A Gift of Mud and Flowers

by Inquartata (mackillian)



Series: Tessera [1]
Category: Mass Effect - All Media Types, Mass Effect: Andromeda
Genre: Back When Things Were Pretty Okay, Fluff and Angst, Gen, Prompt Fic, Well Before Everything Went to Shit
Language: English
Status: Completed
Published: 2018-10-26
Updated: 2018-10-26
Packaged: 2019-08-07 23:12:41
Rating: General Audiences
Warnings: No Archive Warnings Apply
Chapters: 1
Words: 2,354
Publisher: archiveofourown.org
Story URL: https://archiveofourown.org/works/16417850
Author URL: https://archiveofourown.org/users/mackillian/pseuds/Inquartata
Summary: Indah will never cease to be surprised by her recklessly thoughtful daughter.





	A Gift of Mud and Flowers

**Author's Note:**

> Fictober Prompt Fic For:
> 
> 5\. “Take what you need.”  
> 24\. “You know this. You know this to be true.”  
> 25\. “Go forward, do not stray.”  
> 26\. “But if you cannot see it, is it really there?”  
> 27\. “Remember, you have to remember.”

**Armali, 1892.**

When Thaia voluntarily trooped into the kitchen after merely an hour outside, Indah assumed it was another scraped knee or elbow. At ten years old and having already collected an undue amount of scrapes, Thaia was perfectly capable of tending to the injury provided it wasn’t excessively large or deep.

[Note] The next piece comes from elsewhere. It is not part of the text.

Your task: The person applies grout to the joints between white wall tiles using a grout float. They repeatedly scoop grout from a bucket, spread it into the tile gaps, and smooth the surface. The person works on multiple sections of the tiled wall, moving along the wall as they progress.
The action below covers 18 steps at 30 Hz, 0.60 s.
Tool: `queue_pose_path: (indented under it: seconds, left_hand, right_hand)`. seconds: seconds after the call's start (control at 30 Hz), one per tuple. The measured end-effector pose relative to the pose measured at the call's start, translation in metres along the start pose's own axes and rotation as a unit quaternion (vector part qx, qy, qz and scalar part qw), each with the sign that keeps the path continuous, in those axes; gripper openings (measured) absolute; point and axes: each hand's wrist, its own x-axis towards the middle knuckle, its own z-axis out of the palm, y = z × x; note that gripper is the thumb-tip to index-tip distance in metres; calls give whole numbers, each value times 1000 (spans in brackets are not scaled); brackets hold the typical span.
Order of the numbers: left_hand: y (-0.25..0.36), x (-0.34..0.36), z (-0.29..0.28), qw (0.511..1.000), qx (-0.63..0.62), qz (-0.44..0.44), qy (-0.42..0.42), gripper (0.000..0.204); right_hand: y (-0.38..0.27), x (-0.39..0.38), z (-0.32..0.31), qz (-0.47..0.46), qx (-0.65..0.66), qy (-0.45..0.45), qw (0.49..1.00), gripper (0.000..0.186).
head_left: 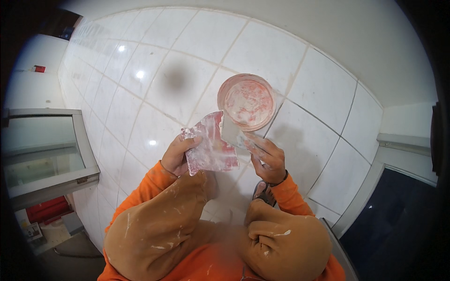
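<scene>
My left hand grips a red-pink flat piece, smeared with white paste and ragged at its edges. My right hand is closed on a putty knife, whose flat grey blade lies at the piece's right edge; whether they touch is unclear. Just beyond both, a round pink tub with pale, streaky residue inside stands on the white tiled floor.
At the left are a metal-framed glass panel and, below it, a shelf with red and grey items. A wall edges the floor beyond the tub. A dark framed door is at the right. My sandaled foot shows below my right hand.
</scene>
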Motion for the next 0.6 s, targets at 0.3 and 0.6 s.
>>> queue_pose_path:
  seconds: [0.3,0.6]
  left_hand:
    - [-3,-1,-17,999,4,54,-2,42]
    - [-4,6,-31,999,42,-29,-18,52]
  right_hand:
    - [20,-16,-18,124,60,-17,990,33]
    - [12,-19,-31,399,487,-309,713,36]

Indah didn’t even look up as she pushed the first aid kit across the counter of the kitchen island. “Take what you need.”

Sometime in recent months, Thaia had grown tall enough that now her eyes were above the counter when she stood next to it, which made it easier for Indah to verify that there weren’t any tears—Thaia tended to find injuries inconvenient rather than upsetting unless they were severe enough to require stoppage of play for the rest of the day or longer—as Thaia opened the kit. There were none and so Indah returned to reviewing completed assignments from her students on her terminal.

When, from the corner of her eye, Indah noticed how _much_ gauze her daughter had taken from the kit, she decided it would be best to investigate. Then she looked over at Thaia, who sat on a chair at the table, brow drawn down in concentration as she dabbed a medigel-infused cleaning cloth over a scrape that stretched from knee to ankle. The thin, non-stick gauze rested haphazardly upon it, already near to saturated with violet blood.

Goddess, this reckless child of hers would be the death of her. “I think you might need help.”

Thaia scowled. “It takes longer when you do it.”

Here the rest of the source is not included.